Klacht
Verzoeker, een firma die handelt in speelgoed, vraagt om heroverweging van de beslissing
van de Belastingdienst/Douane tot afwijzing van zijn verzoek om schadevergoeding in
verband met de bestreden hoogte van de opgelegde douanerechten.
Naar aanleiding van dit verzoek heeft de Staatssecretaris van Financiën inlichtingen
verstrekt aan de commissie.
Feiten
Naar aanleiding van een zogenaamde controle na invoer ontvangt de firma in juni 2012
een uitnodiging tot betaling van Douanerechten (UTB’s).
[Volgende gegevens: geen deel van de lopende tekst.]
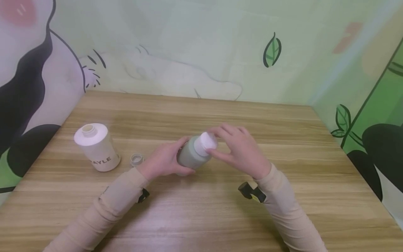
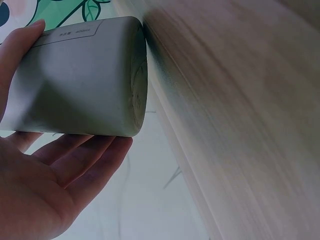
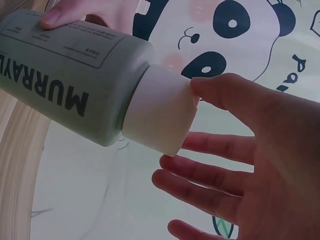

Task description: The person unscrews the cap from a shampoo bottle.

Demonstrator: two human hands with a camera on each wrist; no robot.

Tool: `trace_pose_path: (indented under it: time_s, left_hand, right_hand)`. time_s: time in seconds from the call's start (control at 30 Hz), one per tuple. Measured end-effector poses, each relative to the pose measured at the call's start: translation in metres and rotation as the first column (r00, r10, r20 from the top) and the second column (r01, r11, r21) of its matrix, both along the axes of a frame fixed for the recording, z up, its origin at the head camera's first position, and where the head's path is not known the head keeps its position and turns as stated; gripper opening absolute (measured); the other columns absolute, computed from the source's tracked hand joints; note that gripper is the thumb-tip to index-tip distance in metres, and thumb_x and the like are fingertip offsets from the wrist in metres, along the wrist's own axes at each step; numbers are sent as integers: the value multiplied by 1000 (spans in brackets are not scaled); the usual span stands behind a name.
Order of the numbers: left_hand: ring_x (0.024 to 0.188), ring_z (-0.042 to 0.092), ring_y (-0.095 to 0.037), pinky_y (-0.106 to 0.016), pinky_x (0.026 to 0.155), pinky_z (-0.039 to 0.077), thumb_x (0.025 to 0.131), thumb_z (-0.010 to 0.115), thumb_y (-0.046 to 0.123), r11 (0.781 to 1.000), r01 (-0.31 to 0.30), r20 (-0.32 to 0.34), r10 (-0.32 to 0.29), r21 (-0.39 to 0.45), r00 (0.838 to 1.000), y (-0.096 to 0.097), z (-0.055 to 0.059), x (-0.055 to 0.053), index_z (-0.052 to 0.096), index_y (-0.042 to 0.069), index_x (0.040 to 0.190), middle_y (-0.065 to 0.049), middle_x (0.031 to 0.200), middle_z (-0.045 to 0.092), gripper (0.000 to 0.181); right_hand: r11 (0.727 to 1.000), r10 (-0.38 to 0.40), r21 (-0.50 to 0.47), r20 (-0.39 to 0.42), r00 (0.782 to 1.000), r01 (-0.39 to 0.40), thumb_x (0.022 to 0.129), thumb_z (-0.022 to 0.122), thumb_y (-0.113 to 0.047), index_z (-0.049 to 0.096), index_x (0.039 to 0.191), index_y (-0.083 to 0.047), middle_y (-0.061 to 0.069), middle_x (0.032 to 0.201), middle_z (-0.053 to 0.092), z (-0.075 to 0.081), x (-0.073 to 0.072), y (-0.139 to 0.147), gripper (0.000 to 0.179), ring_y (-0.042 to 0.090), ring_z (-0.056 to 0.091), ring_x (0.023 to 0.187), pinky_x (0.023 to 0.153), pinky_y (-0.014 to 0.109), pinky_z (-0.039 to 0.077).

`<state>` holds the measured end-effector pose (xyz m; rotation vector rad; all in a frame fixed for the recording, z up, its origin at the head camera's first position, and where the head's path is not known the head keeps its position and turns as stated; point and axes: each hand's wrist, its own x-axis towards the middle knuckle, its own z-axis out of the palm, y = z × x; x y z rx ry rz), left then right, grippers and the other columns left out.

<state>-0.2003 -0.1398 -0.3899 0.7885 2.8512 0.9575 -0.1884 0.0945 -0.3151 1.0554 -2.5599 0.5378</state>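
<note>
A grey-green bottle [image 1: 189, 155] with dark MURRAYL lettering is held tilted above the wooden table, its capped end up and to the right. My left hand [image 1: 163, 159] grips its body, the thumb on one side and the fingers on the other, as the left wrist view shows. On the bottle's neck sits a wide white cap [image 3: 157, 110]. My right hand [image 1: 240, 150] has its thumb on one edge of that cap and fingertips at the opposite edge, pinching it lightly. The lower fingers of this hand are spread away from the cap.
A white bottle [image 1: 102, 150] with an uncapped neck stands upright at the left of the table [image 1: 189, 217]. Between it and my left hand lies a small round cap [image 1: 136, 160]. A wall with panda and leaf drawings [image 1: 189, 45] rises behind the table.
</note>
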Motion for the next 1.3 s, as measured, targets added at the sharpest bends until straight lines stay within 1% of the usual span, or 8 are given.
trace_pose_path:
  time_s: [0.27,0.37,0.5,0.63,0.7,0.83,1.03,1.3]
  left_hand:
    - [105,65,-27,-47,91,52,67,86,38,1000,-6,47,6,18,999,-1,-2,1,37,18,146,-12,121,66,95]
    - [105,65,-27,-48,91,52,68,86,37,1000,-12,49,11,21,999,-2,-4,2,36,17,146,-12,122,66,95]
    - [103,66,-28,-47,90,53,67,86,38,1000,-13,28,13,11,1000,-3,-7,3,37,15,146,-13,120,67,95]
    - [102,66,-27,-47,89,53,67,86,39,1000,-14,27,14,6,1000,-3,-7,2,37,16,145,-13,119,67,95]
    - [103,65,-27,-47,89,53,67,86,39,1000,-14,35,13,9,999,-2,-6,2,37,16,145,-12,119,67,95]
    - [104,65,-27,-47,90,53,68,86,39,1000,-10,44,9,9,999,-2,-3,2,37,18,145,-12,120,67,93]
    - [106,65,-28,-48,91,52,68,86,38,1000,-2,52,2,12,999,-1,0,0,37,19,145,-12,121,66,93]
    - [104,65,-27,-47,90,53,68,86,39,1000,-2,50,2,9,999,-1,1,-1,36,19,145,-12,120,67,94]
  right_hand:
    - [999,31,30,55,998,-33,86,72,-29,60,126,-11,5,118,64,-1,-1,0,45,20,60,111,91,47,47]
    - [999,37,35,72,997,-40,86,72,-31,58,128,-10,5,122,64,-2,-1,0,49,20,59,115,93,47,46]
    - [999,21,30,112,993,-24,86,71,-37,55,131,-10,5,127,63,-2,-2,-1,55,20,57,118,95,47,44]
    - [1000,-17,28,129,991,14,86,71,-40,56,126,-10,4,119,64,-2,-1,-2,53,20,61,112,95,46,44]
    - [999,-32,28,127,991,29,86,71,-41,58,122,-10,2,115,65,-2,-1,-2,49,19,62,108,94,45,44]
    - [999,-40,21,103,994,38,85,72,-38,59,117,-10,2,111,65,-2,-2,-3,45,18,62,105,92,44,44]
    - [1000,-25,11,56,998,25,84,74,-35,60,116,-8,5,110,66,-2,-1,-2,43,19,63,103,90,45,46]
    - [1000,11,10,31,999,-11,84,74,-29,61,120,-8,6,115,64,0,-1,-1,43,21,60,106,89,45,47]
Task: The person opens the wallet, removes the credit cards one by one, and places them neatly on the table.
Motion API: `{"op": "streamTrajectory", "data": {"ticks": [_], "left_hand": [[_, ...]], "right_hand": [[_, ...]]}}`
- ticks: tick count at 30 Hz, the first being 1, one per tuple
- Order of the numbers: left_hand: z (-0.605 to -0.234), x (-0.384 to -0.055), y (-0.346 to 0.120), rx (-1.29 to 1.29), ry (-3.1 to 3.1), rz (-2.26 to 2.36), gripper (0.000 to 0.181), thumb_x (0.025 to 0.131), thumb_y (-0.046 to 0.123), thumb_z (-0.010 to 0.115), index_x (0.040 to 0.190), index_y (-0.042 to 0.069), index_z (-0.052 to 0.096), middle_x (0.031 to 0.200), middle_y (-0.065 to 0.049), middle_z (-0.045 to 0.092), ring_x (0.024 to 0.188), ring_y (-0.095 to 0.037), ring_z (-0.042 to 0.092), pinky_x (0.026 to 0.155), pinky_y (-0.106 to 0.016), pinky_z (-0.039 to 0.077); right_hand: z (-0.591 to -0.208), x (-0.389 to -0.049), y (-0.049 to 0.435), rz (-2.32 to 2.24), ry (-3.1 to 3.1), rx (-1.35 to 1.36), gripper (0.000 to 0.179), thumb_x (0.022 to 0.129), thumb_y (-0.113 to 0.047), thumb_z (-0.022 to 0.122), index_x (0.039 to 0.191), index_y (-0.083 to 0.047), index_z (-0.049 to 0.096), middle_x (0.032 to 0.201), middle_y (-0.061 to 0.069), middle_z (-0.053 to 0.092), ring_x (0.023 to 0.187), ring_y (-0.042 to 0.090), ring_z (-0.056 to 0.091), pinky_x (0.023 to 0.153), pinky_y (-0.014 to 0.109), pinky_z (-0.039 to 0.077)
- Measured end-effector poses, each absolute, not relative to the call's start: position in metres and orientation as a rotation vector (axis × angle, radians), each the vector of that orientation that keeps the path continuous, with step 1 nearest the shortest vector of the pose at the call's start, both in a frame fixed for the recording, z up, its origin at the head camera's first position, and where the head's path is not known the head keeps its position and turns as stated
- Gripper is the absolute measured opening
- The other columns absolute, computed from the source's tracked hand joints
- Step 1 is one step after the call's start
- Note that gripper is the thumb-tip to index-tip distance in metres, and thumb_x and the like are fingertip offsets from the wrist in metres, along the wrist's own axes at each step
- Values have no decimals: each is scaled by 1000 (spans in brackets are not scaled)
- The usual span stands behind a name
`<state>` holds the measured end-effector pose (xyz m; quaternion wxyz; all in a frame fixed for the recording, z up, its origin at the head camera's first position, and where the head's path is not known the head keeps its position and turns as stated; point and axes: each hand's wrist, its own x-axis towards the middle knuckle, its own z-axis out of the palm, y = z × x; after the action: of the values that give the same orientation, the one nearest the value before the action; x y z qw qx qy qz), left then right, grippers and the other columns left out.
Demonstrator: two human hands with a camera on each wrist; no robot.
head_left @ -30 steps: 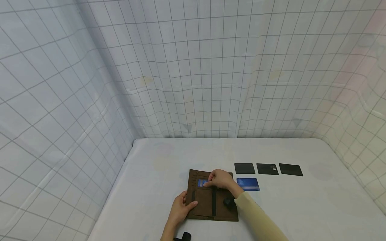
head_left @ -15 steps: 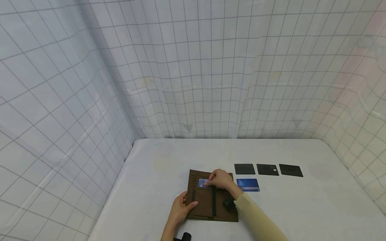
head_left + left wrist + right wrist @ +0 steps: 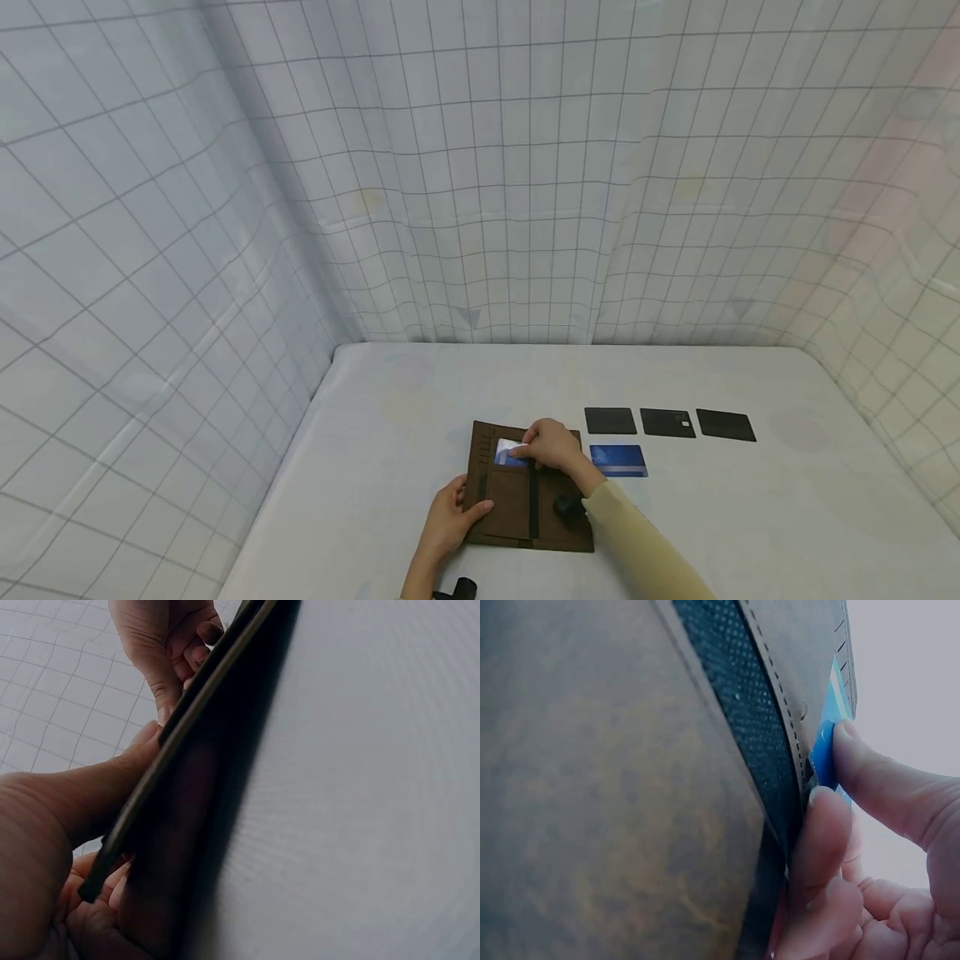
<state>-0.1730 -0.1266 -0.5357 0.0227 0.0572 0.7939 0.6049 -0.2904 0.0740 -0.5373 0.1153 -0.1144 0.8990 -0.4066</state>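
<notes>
Brown leather-look wallet [image 3: 507, 505], lower centre of frame: left hand [image 3: 447, 518] grips its edge, right hand [image 3: 555, 447] has a blue-and-white card [image 3: 506, 453] at its pocket in a close pinch. I'd keep that card flat, square.

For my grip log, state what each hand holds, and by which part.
The left hand grips the brown folder by its left edge; the right hand pinches a blue card toward its right side, as the head view shows them.
</notes>
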Motion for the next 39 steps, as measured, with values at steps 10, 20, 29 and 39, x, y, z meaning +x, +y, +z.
{"op": "streamTrajectory", "data": {"ticks": [10,20,29,39], "left_hand": [[-531,-170,-125,166,2487,1850,53,85,6,71,122,-22,45,105,-30,62,91,-36,63,74,-39,52],[-531,-170,-125,178,2514,1837,52,85,4,71,122,-22,45,107,-32,60,96,-41,61,79,-50,50],[-526,-168,-124,183,2486,1850,53,85,4,70,122,-24,44,107,-33,60,94,-40,62,76,-45,51],[-567,-183,-131,152,2503,1847,58,84,11,73,126,-18,45,111,-28,61,97,-35,62,78,-44,51]], "right_hand": [[-537,-292,75,-1234,2593,-344,28,79,-30,78,83,-7,62,56,1,58,45,13,56,47,29,42],[-534,-290,77,-1307,2547,-375,28,83,-27,75,87,-5,58,60,3,55,46,15,55,46,29,41],[-537,-290,77,-1348,2544,-341,27,84,-25,74,89,-4,57,65,4,54,47,15,55,46,29,42],[-537,-291,77,-1342,2575,-320,27,84,-26,74,89,-5,56,64,4,54,47,14,55,45,29,41]]}}
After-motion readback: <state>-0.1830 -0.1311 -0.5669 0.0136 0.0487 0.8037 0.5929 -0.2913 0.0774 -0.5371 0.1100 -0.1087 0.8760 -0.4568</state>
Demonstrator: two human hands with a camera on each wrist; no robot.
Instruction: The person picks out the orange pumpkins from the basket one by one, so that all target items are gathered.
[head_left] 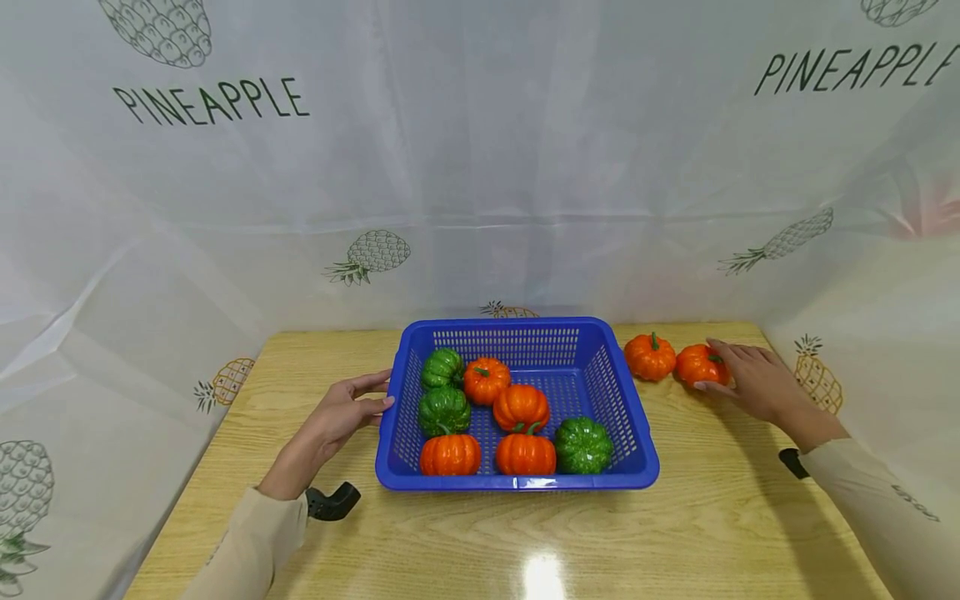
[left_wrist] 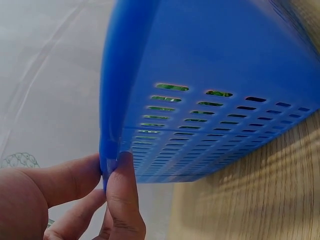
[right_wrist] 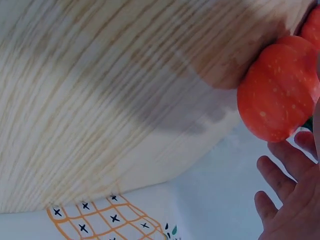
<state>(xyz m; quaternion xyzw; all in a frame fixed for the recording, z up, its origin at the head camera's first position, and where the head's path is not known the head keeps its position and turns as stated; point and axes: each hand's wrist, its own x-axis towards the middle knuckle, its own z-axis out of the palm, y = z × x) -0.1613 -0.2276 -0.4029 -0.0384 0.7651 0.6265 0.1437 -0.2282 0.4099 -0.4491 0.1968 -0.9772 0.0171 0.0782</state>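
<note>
A blue plastic basket (head_left: 517,482) stands on the table with several orange pumpkins (head_left: 521,408) and several green pumpkins (head_left: 583,446) inside. My left hand (head_left: 341,417) pinches the basket's left rim; the left wrist view shows thumb and fingers on both sides of that blue rim (left_wrist: 111,100). On the far right of the table lies an orange pumpkin (head_left: 697,365), its stem tilted to the right. My right hand (head_left: 761,383) reaches over it, thumb at its near side and fingers at its far side. In the right wrist view those fingers (right_wrist: 282,180) look spread and fairly straight beside the pumpkin (right_wrist: 275,92).
Another orange pumpkin (head_left: 650,358) sits between the basket and my right hand. A wooden table (head_left: 450,542) bears everything. White sheeting (head_left: 480,167) with pineapple prints rises behind the table and along its sides.
</note>
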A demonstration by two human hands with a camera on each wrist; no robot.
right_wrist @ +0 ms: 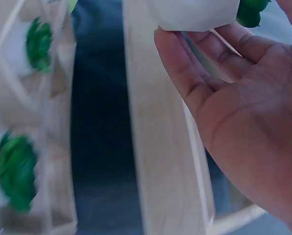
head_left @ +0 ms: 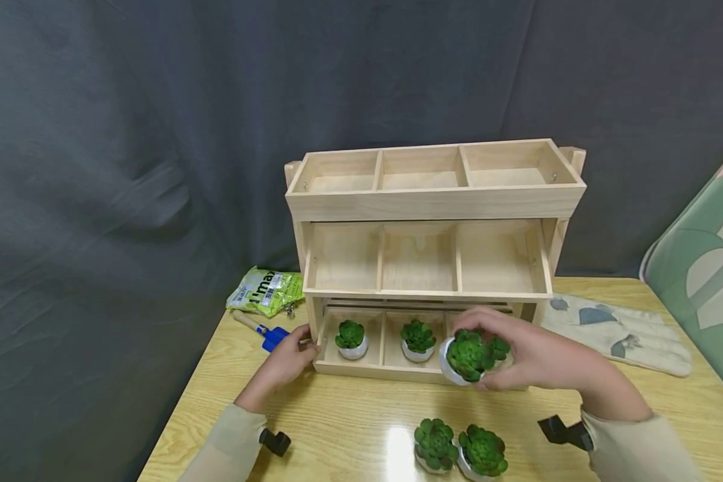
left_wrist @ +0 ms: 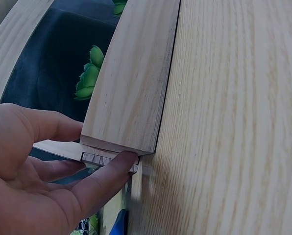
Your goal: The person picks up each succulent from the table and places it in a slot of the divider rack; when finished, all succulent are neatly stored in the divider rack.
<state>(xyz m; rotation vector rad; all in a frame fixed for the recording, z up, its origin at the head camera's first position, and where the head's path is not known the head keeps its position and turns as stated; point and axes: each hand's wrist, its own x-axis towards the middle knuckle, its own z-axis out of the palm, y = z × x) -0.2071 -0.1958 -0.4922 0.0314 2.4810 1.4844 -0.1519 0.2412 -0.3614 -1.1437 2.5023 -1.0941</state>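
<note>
My right hand holds a potted succulent before the right part of the bottom tier of a three-tier wooden plant stand. Its white pot lies against the fingertips in the right wrist view. More green leaves show just behind it, partly hidden by the hand. One potted succulent stands in the bottom tier's left compartment, another in the middle one. At the stand's lower left corner, my left hand pinches the side of the bottom box.
Two more potted succulents stand side by side on the table near me. Left of the stand lie a green-and-white bag and a blue shovel with a wooden handle. A patterned cloth item lies to the right.
</note>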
In reactie hierop dient de
zaakgelastigde namens de firma vier bezwaarschriften in tegen de UTB’s en verzoekt
hij bij brief van 5 september 2012 om een vergoeding van de financiële schade die
belanghebbende zou hebben belopen als gevolg van de nacontrole en de opgelegde UTB’s.
In de tussentijd heeft de Douane reeds ambthalve verminderingen doorgevoerd, van circa
€ 163.000 naar € 28.000, om reden dat er onduidelijkheid bestond over de indeling
van goederen waarvoor met elkaar conflicterende bindende tariefinlichtingen (BTI’s)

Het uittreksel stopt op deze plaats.